Schlumbohm's patent No. 2,241,368 for a ‘Filtering Device’ had been filed on 13 April 1939. The original version included a spout and handle, much more complex than the final familiar version, and was intended for multiple uses, including laboratory filtering processes.

==Icon of wartime design==
The Chemex Corporation was incorporated in New York State in late 1939. The directors were Schlumbohm himself, Isaac Harter, an acquaintance from Ohio, and Edward Turner who was given a minority holding of one share in order to meet the incorporation law's requirement that two thirds of a company's directorate be American citizens.
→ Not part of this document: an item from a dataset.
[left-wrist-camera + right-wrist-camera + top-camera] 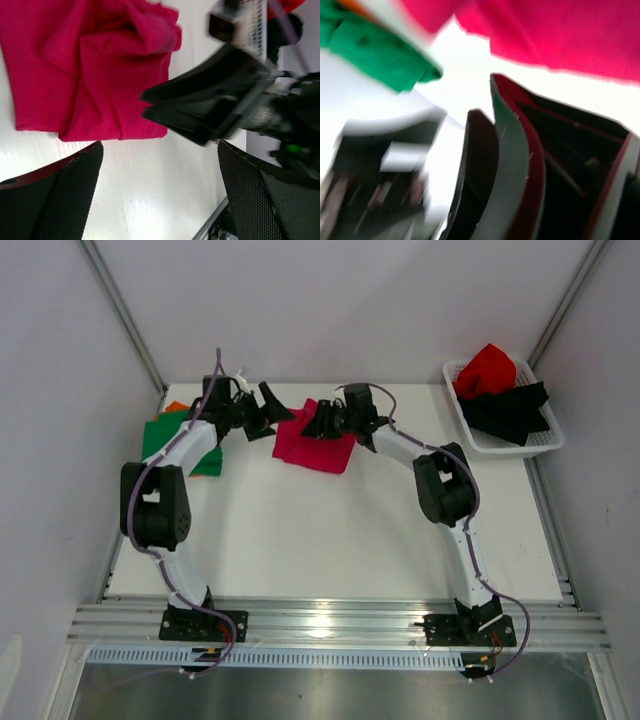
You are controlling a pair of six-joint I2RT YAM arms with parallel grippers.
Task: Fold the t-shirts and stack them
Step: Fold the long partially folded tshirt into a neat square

Most significantly, Schlumbohm was finalizing the spoutless design for the coffeemaker, with its pouring groove, level button, and vent, which was to become the familiar icon.
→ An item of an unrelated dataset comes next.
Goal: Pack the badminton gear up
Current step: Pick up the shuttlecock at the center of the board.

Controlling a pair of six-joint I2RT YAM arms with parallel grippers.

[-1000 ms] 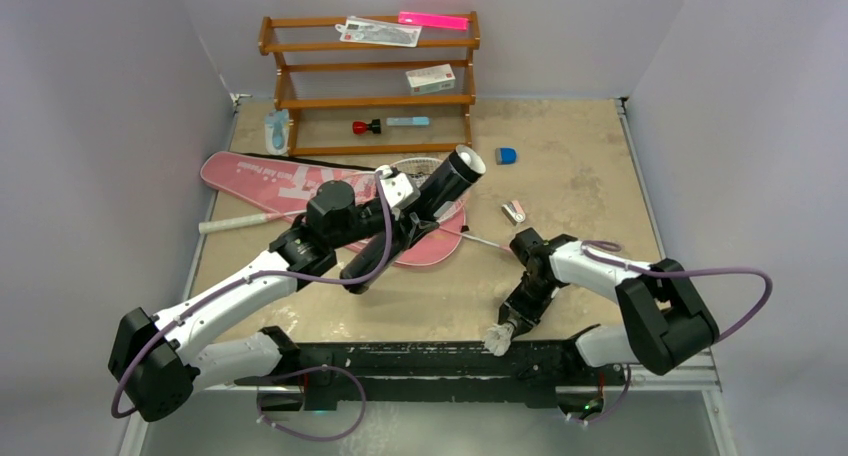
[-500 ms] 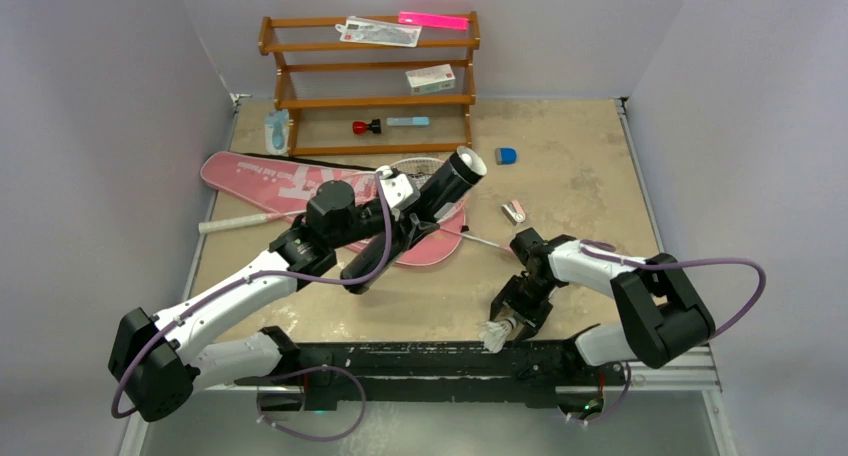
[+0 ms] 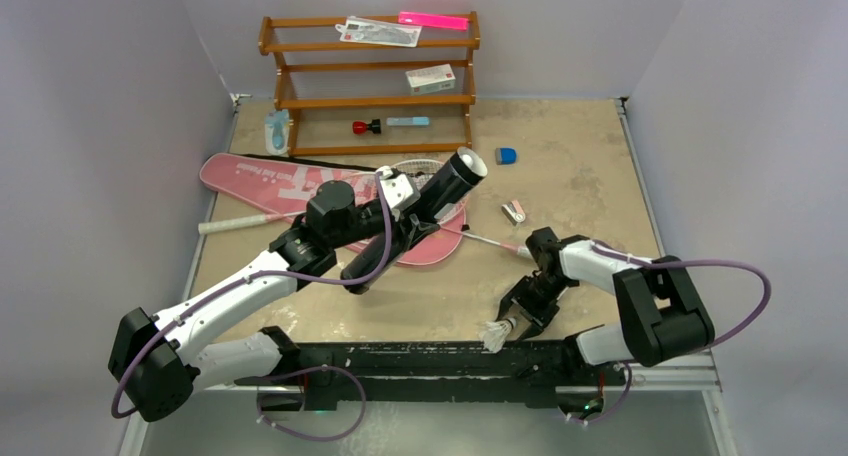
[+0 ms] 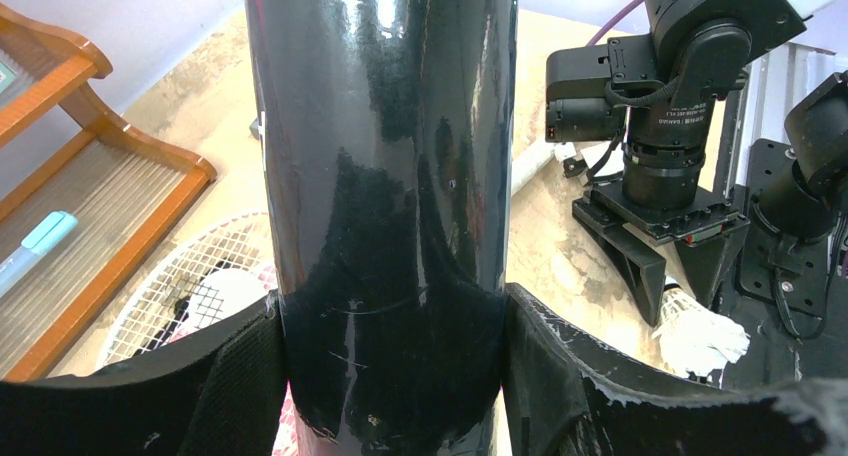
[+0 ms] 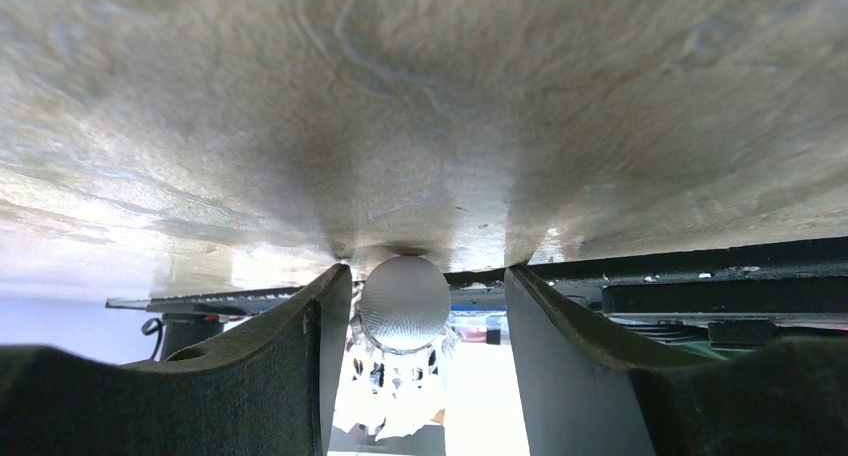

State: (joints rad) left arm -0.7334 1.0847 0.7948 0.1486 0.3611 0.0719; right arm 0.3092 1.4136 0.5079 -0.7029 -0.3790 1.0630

By 1942 Schlumbohm had successfully interested Wanamakers and Macy's in his product and was faced with the problem of finding a manufacturer willing to handle the level of orders in the increasingly difficult wartime production environment. After successfully procuring approval from the War Production Board, Schlumbohm was able to enter into a production agreement with the Corning Glass Works. The simplicity of the design, and the materials and processes involved in its manufacture, immediately resonated with the predominant design sentiment of the time, which was a combination of the purism of the Bauhaus style, newly dominant in the U.S. in part due to the arrival from Nazi Germany of the German design diaspora, and the U.S. Government's propagandistic attempts to co-opt the design establishment into supporting the centralization of the economy. Schlumbohm was well aware of the advantageous situation that an all-glass product held against competing devices constructed of materials such as aluminum and chrome, materials whose supply was prioritized by armaments producers. The Chemex coffeemaker received a potent seal of approval from the design establishment in 1942, when it appeared on the cover of the Museum of Modern Art’s ‘Useful Objects in Wartime’ bulletin, making it the official poster-child of establishment's new emphasis on undecorated, functional simplicity, the rejection of streamlining as a decorative motif, and the use of non-priority materials, as well as the implicit populist sentiment presented in the bulletin's showcasing of objects and products manufactured in response to requests from servicemen for ‘useful objects’.

==The 1950s==
After the war, Schlumbohm continued his deliberative approach to maintaining the public profile of the Chemex line, not only through prominent placement in advertisement, trade shows, and international expositions, but also in a generous gift-giving strategy, presenting Chemex coffeemakers to the famous cartoonist Charles Addams, perhaps hoping that Addams would place a Chemex in Gomez and Morticia's kitchen, or Grandpa's laboratory. Schlumbohm also made his invention part of the political scene, presenting coffeemakers to President Harry S. Truman and Lyndon B. Johnson. When stationed in London, Ian Fleming's James Bond always had very strong coffee brewed in an American Chemex (From Russia With Love).